(WORK TO COMPLETE): Reproduce all the entries beneath this sentence exactly.

Excerpts from a dataset
□ □ □

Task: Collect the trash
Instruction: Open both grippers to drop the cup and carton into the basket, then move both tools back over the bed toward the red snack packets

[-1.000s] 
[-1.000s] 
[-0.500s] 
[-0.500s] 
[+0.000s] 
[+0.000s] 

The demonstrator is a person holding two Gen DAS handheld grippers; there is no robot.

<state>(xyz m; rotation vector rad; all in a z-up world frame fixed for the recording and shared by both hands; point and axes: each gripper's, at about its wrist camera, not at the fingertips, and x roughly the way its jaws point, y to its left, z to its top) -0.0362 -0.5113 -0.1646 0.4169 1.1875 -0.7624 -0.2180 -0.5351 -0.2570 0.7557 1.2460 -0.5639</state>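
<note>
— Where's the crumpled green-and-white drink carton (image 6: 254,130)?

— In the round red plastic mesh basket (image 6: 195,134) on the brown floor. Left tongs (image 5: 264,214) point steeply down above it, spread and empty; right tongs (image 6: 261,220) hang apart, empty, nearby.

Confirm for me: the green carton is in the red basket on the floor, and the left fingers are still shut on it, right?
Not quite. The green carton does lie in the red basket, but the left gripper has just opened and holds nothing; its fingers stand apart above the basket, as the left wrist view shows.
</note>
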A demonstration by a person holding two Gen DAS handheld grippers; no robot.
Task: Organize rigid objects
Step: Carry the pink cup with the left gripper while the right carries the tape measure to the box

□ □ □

(ANSWER FOR THIS EXERCISE):
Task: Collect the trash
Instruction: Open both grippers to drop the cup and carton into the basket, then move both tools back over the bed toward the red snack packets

[-1.000s] 
[-1.000s] 
[-0.500s] 
[-0.500s] 
[+0.000s] 
[+0.000s] 

The demonstrator is a person holding two Gen DAS handheld grippers; there is no robot.

<state>(xyz m; rotation vector rad; all in a z-up world frame fixed for the recording and shared by both hands; point and axes: each gripper's, at about its wrist camera, not at the fingertips, and x roughly the way its jaws point, y to its left, z to its top) -0.0362 -0.5113 -0.1646 0.4169 1.1875 -0.7624 -0.2180 -0.5351 -0.2570 0.7557 1.2460 -0.5639</state>
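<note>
— Where's the crumpled green-and-white drink carton (image 6: 254,130)?

— In the round red plastic mesh basket (image 6: 195,134) on the brown floor. Left tongs (image 5: 264,214) point steeply down above it, spread and empty; right tongs (image 6: 261,220) hang apart, empty, nearby.

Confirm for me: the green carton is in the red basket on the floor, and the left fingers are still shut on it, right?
Not quite. The green carton does lie in the red basket, but the left gripper has just opened and holds nothing; its fingers stand apart above the basket, as the left wrist view shows.
</note>
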A demonstration by a person holding two Gen DAS handheld grippers; no robot.
Task: Organize rigid objects
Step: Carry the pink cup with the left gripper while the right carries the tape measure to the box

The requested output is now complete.